Jeannie: Yeah. When you look at the credits there is no music. Just the flapping of wings. There is not one note of music from beginning credits to end credits. The only music is the kids singing that song. Now in preparations for the Child Stars – Then and Now exhibit, I was digging deep into a closet. My mother saved everything, and I got to the bottom of my script box and I nearly fainted. There were fourteen pages of that sequence from The Birds. Literally, Sam, I had to sit down because I had not seen those pages since 1962. A few of those pages are going to be in the exhibit. All of Hitchcock’s shots were on that page, and there were all the verses to that song. So I am able to share a little bit of that with the exhibit.
Sam: Now who came first? Did Hank Ketcham create Margaret prior to the Dennis the Menace series, or did you play her first and then the character was incorporated into the comic?
Sam: I was wondering because it’s amazing how much the made you up to look like the comic character. I mean you could kind of see a bit of Dennis in Jay North, but you were distinctly Margaret.
Jeannie: (Laughs) Yeah. Herbert Anderson, who played Dennis’ dad, and I came the closest to looking like the comic characters.
Sam: Was Hank Ketchum ever on the set? Did you ever meet him?

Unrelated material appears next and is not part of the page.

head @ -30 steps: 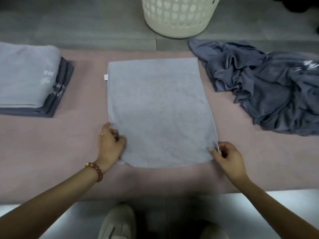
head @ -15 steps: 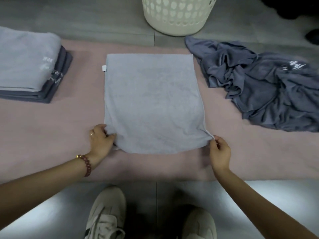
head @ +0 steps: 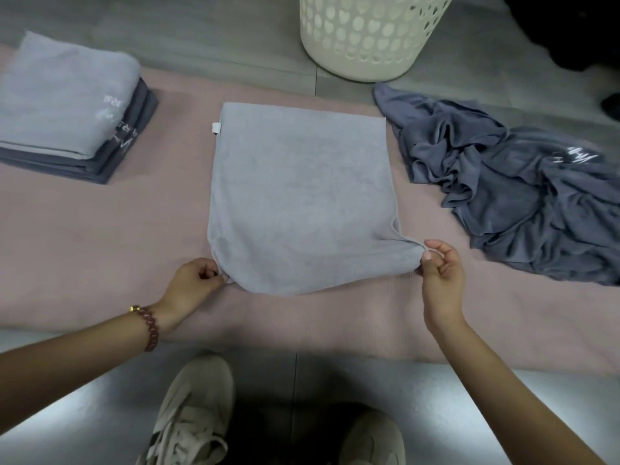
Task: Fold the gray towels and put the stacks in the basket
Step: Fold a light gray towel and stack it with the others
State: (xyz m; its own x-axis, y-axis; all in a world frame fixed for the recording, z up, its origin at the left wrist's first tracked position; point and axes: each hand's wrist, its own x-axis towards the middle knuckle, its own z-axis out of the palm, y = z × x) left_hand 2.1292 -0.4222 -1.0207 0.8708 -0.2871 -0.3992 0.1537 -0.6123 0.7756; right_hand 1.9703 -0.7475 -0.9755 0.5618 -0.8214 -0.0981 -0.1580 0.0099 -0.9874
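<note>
**Both near corners of the light towel pinched, basket beyond the mat**

We count one container: a cream perforated plastic laundry basket (head: 369, 38), standing on the gray floor just past the far edge of the pink mat (head: 100, 236). Its rim is cut off by the frame, so we cannot tell what it holds.

On the mat we count three groups of towels. One light gray towel (head: 302, 196), folded to a flat rectangle, lies at the middle of the mat with a small white tag (head: 216, 128) at its far left corner. One stack of folded towels (head: 67, 102) sits at the mat's far left corner, a light gray one on top of several dark gray layers; we cannot count these exactly. One crumpled heap of dark gray towel fabric (head: 520, 203) spreads over the right end, and we cannot say how many pieces it contains.

We see two hands. The left hand (head: 193, 283), with a red bead bracelet (head: 149, 327) on the wrist, has its fingers curled and pinches the towel's near left corner. The right hand (head: 441, 276) pinches the near right corner between thumb and fingers, drawing it out to a point toward the right.

Two pale sneakers (head: 194, 414) stand on the floor below the mat's near edge.
</note>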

Jeannie: No. I did not meet Hank Ketchum until the mid-90’s if you can believe that. I never met him during the shooting. He did a book signing in Sherman Oaks and Jay North and Gloria Henry and I went over and surprised him. We got in line and got a book and he was surprised. In my book he drew a quick drawing of Margaret and he signed it “To my favorite Margaret.” Our paths crossed a couple of times after that, and he was also very gracious and glad to see me.
Sam: When you were doing the series they made you up quite heavily. Were you ever recognized when you were out in public?

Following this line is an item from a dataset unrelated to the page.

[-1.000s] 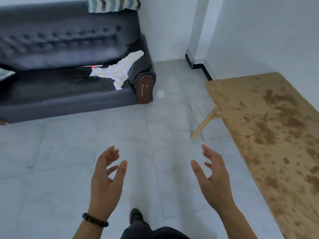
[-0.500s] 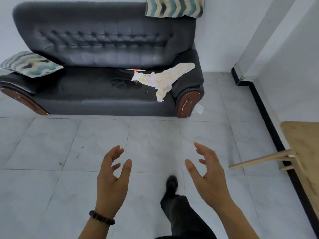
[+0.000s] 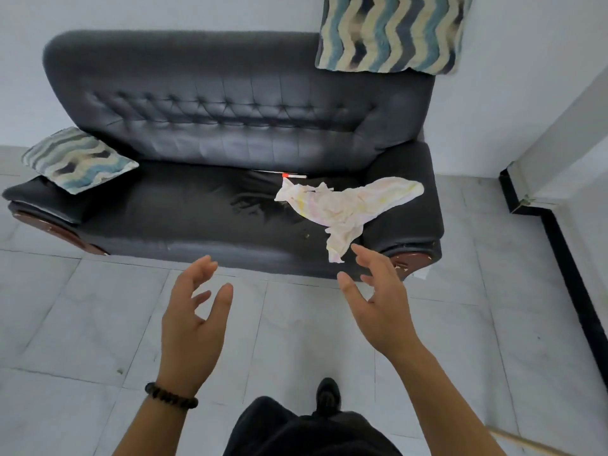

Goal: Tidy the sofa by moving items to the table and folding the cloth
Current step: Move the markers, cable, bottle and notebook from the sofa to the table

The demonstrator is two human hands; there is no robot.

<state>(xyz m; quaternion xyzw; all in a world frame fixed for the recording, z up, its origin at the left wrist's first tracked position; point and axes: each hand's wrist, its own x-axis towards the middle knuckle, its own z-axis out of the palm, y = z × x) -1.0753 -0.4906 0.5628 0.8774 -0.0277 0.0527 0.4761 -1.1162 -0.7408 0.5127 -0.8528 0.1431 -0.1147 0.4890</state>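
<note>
Both grips are up in front of the body, holding nothing. The left grip (image 3: 194, 324) is released, fingers spread and loosely bent, palm turned inward, with a bead bracelet (image 3: 171, 396) on its wrist. The right grip (image 3: 378, 307) is released too, fingers fanned, thumb out, palm facing its partner. Pale floor tiles (image 3: 82, 307) show under both.

The cloth (image 3: 342, 205) lies crumpled on the sofa (image 3: 197, 205), just beyond the right grip. It is pale, with yellow and pink tints. One end drapes up onto the armrest past that grip. Its lowest tail hangs over the seat's front edge, just beside the right fingertips in the picture, with a small gap showing.

Beyond the cloth, farther from the right grip, a thin white stick with a red end (image 3: 294, 175) lies along the seat's back crease. One cushion (image 3: 77, 159) sits on the armrest well off to the left of the left grip. A second cushion (image 3: 391, 31) perches on the backrest, well beyond the right grip. A dark shoe (image 3: 327, 394) shows low between the two forearms.
</note>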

Jeannie: The only time I was recognized was if I were in my Margaret drag. Like if I came home from the set and I still had my Margaret curls and I’d go outside and some older kids from the high school would see me and go “Oh! There’s that monkey from Dennis the Menace.” The first thing I’d do is stick my head under a faucet and get those curls out. That was my own hair and every time before the cameras they had to do my hair like that.
Sam: At least Alison Arngrim got to wear a wig.
Jeannie: Ah. I didn’t know Alison wore a wig. Okay. That was my real hair in the day of the larger hair and make up department. One of my favorite memories is this one time when they had to bleach Jay’s hair, and here’s Jay under the hair dryer blowing bubble gum and reading a comic book, and there’s me under the hair dryer with all these very hideous pin curls all over my head, and then Jane Fonda is in another chair getting made up for the Academy Awards that night. But sometimes they’d send us out on personal appearances where we’d go to a trampoline court, or this one picture of us at the Beverly Hills courthouse steps and I’d be myself and not as Margaret. But you wouldn’t know who I was. So they had to start sending me out in drag with my hair done and with the glasses so the public would recognize me.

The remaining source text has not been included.